WHAT IS REQUIRED: Below are some records; return all of them exactly as they are.

LISTED ENTRIES:
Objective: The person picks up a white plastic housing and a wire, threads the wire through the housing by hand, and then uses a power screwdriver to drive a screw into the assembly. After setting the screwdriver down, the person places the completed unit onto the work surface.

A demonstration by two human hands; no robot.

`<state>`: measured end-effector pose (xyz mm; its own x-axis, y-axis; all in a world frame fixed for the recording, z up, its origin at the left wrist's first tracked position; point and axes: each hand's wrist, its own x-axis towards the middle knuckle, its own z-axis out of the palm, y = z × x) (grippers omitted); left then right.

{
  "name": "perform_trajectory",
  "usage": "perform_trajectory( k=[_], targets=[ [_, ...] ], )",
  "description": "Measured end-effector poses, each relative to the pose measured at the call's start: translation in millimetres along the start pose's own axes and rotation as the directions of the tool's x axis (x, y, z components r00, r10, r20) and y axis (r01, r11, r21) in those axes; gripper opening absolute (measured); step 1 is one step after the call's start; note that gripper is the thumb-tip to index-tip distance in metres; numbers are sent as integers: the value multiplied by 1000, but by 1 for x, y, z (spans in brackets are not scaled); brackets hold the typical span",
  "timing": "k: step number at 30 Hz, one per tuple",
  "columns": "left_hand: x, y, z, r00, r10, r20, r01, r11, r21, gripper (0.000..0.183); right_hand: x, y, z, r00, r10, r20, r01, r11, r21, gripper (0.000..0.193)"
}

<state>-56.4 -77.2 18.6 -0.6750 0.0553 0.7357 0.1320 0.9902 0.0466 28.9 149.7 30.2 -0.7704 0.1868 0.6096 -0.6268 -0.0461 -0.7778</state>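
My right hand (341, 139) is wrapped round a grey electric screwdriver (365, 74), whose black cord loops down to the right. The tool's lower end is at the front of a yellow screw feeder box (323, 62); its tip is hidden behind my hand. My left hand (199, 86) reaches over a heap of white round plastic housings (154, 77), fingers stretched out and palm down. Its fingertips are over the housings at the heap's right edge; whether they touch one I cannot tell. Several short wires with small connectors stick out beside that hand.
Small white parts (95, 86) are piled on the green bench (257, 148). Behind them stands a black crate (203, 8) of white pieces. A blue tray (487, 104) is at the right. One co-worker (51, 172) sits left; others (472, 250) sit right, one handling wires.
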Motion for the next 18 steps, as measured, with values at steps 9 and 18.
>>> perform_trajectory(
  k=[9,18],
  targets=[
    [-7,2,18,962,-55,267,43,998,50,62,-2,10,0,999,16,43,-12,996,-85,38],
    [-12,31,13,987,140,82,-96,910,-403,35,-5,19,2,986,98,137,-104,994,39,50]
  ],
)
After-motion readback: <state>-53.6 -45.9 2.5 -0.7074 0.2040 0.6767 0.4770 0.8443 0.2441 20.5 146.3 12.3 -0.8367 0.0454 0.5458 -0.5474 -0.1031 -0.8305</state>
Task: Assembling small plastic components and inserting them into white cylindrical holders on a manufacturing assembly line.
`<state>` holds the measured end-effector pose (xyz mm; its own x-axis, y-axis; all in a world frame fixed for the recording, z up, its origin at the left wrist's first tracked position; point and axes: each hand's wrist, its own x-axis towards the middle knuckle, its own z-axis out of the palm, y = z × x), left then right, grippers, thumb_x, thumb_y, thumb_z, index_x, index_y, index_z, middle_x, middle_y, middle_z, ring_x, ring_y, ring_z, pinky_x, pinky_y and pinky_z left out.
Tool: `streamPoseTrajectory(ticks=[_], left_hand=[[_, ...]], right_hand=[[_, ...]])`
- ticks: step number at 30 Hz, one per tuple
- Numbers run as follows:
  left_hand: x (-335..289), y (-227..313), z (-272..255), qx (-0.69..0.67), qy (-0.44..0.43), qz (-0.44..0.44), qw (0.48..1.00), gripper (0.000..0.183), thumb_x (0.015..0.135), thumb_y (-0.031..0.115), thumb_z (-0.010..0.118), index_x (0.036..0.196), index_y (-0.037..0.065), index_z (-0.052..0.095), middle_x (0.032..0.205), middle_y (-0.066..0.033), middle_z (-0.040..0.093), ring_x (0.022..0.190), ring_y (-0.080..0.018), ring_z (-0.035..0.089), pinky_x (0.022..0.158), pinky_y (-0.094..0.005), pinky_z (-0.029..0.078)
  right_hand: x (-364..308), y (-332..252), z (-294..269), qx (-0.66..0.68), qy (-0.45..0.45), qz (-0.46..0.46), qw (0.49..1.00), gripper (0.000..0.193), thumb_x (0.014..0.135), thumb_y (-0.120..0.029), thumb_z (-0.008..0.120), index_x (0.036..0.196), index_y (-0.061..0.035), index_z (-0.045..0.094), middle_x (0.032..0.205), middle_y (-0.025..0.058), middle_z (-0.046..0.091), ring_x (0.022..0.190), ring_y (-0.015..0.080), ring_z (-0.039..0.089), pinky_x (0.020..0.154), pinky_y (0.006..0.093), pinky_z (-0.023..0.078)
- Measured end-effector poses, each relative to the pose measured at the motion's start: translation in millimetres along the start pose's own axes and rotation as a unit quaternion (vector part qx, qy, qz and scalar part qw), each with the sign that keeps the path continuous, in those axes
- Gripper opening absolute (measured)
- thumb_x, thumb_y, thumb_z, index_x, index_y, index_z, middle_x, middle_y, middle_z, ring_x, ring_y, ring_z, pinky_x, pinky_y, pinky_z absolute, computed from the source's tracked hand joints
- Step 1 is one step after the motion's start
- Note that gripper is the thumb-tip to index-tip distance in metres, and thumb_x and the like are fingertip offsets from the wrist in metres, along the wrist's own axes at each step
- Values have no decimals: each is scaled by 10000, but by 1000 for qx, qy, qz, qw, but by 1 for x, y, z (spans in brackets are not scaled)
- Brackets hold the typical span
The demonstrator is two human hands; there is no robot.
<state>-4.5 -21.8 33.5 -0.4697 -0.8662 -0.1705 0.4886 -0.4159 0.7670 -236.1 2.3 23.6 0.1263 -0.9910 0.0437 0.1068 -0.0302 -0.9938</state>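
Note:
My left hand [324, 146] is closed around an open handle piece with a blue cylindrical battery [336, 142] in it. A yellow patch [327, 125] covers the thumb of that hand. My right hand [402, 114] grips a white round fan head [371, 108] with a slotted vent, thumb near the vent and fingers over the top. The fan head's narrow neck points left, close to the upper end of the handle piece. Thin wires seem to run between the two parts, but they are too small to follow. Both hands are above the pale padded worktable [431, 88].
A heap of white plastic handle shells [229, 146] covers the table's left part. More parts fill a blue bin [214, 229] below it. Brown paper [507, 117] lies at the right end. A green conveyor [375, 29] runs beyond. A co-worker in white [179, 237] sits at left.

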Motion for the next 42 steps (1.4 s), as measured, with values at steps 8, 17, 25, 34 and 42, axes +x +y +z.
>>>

EXERCISE RESULT:
Objective: The person picks up a white plastic housing and a wire, threads the wire through the housing by hand, and then uses a power screwdriver to drive a screw into the assembly. After setting the screwdriver down, the person places the completed unit onto the work surface.

A demonstration by two human hands; no robot.

`<state>`: measured end-effector pose (xyz mm; its own x-axis, y-axis; all in a world frame fixed for the recording, z up, its origin at the left wrist's first tracked position; point and axes: each hand's wrist, its own x-axis towards the middle knuckle, its own z-axis out of the palm, y = z × x) (grippers omitted); left then right.

{
  "name": "perform_trajectory",
  "usage": "perform_trajectory( k=[_], targets=[ [_, ...] ], )",
  "description": "Measured end-effector poses, each relative to the pose measured at the call's start: translation in millimetres along the start pose's own axes and rotation as the directions of the tool's x axis (x, y, z components r00, r10, r20) and y axis (r01, r11, r21) in those axes; gripper opening absolute (measured); step 1 is one step after the call's start; note that gripper is the thumb-tip to index-tip distance in metres; numbers are sent as integers: the value multiplied by 1000, but by 1 for x, y, z (spans in brackets are not scaled); brackets hold the typical span",
  "timing": "k: step number at 30 Hz, one per tuple",
  "columns": "left_hand: x, y, z, r00, r10, r20, r01, r11, r21, gripper (0.000..0.183); right_hand: x, y, z, r00, r10, r20, r01, r11, r21, gripper (0.000..0.193)"
}

<state>-56.4 -77.2 18.6 -0.6750 0.0553 0.7357 0.1320 0.9902 0.0466 28.9 149.7 30.2 -0.7704 0.1868 0.6096 -0.6268 -0.0461 -0.7778</state>
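My right hand (341, 139) is wrapped round a grey electric screwdriver (365, 74), whose black cord loops down to the right. The tool's lower end is at the front of a yellow screw feeder box (323, 62); its tip is hidden behind my hand. My left hand (199, 86) reaches over a heap of white round plastic housings (154, 77), fingers stretched out and palm down. Its fingertips are over the housings at the heap's right edge; whether they touch one I cannot tell. Several short wires with small connectors stick out beside that hand.
Small white parts (95, 86) are piled on the green bench (257, 148). Behind them stands a black crate (203, 8) of white pieces. A blue tray (487, 104) is at the right. One co-worker (51, 172) sits left; others (472, 250) sit right, one handling wires.
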Motion for the next 18 steps, as measured, with values at steps 9 and 18.
>>> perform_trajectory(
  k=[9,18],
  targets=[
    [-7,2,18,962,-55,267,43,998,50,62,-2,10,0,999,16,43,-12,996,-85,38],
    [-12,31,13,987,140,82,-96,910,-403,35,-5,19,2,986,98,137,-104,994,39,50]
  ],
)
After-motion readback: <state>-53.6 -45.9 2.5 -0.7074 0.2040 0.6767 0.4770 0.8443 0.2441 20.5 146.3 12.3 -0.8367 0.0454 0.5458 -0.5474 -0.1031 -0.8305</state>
Task: Assembling small plastic components and inserting them into white cylindrical holders on a manufacturing assembly line.
`<state>` holds the measured end-effector pose (xyz mm; its own x-axis, y-axis; all in a world frame fixed for the recording, z up, its origin at the left wrist's first tracked position; point and axes: each hand's wrist, its own x-axis towards the middle knuckle, its own z-axis out of the palm, y = z × x), left then right, grippers, thumb_x, thumb_y, thumb_z, index_x, index_y, index_z, middle_x, middle_y, middle_z, ring_x, ring_y, ring_z, pinky_x, pinky_y and pinky_z left out.
Tool: `streamPoseTrajectory(ticks=[_], left_hand=[[_, ...]], right_hand=[[_, ...]])`
- ticks: step number at 30 Hz, one per tuple
- Numbers run as follows:
  left_hand: x (-335..289), y (-227..313), z (-272..255), qx (-0.69..0.67), qy (-0.44..0.43), qz (-0.44..0.44), qw (0.48..1.00), gripper (0.000..0.183), thumb_x (0.015..0.135), thumb_y (-0.031..0.115), thumb_z (-0.010..0.118), index_x (0.036..0.196), index_y (-0.037..0.065), index_z (-0.052..0.095), middle_x (0.032..0.205), middle_y (-0.066..0.033), middle_z (-0.040..0.093), ring_x (0.022..0.190), ring_y (-0.080..0.018), ring_z (-0.035..0.089), pinky_x (0.022..0.158), pinky_y (-0.094..0.005), pinky_z (-0.029..0.078)
  right_hand: x (-364..308), y (-332..252), z (-294..269), qx (-0.66..0.68), qy (-0.45..0.45), qz (-0.46..0.46), qw (0.49..1.00), gripper (0.000..0.193), thumb_x (0.014..0.135), thumb_y (-0.120..0.029), thumb_z (-0.008..0.120), index_x (0.036..0.196), index_y (-0.061..0.035), index_z (-0.045..0.094), middle_x (0.032..0.205), middle_y (-0.025..0.058), middle_z (-0.046..0.091), ring_x (0.022..0.190), ring_y (-0.015..0.080), ring_z (-0.039..0.089), pinky_x (0.020..0.154), pinky_y (0.006..0.093), pinky_z (-0.023..0.078)
- Measured end-effector poses, each relative to the pose measured at the motion's start: translation in millimetres along the start pose's own axes and rotation as a unit quaternion (vector part qx, qy, qz and scalar part qw), each with the sign that keeps the path continuous, in those axes
- Gripper opening absolute (measured)
- thumb_x, thumb_y, thumb_z, index_x, index_y, index_z, middle_x, middle_y, middle_z, ring_x, ring_y, ring_z, pinky_x, pinky_y, pinky_z absolute, computed from the source's tracked hand joints
- Step 1 is one step after the motion's start
- Note that gripper is the thumb-tip to index-tip distance in metres, and thumb_x and the like are fingertip offsets from the wrist in metres, along the wrist's own axes at each step
- Values have no decimals: each is scaled by 10000, but by 1000 for qx, qy, qz, qw, but by 1 for x, y, z (spans in brackets are not scaled)
- Brackets hold the typical span
The demonstrator is two human hands; there is no robot.
<state>-4.5 -21.8 33.5 -0.4697 -0.8662 -0.1705 0.4886 -0.4159 0.7670 -236.1 2.3 23.6 0.1263 -0.9910 0.0437 0.1068 -0.0302 -0.9938</state>
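Note:
My left hand [324, 146] is closed around an open handle piece with a blue cylindrical battery [336, 142] in it. A yellow patch [327, 125] covers the thumb of that hand. My right hand [402, 114] grips a white round fan head [371, 108] with a slotted vent, thumb near the vent and fingers over the top. The fan head's narrow neck points left, close to the upper end of the handle piece. Thin wires seem to run between the two parts, but they are too small to follow. Both hands are above the pale padded worktable [431, 88].
A heap of white plastic handle shells [229, 146] covers the table's left part. More parts fill a blue bin [214, 229] below it. Brown paper [507, 117] lies at the right end. A green conveyor [375, 29] runs beyond. A co-worker in white [179, 237] sits at left.
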
Motion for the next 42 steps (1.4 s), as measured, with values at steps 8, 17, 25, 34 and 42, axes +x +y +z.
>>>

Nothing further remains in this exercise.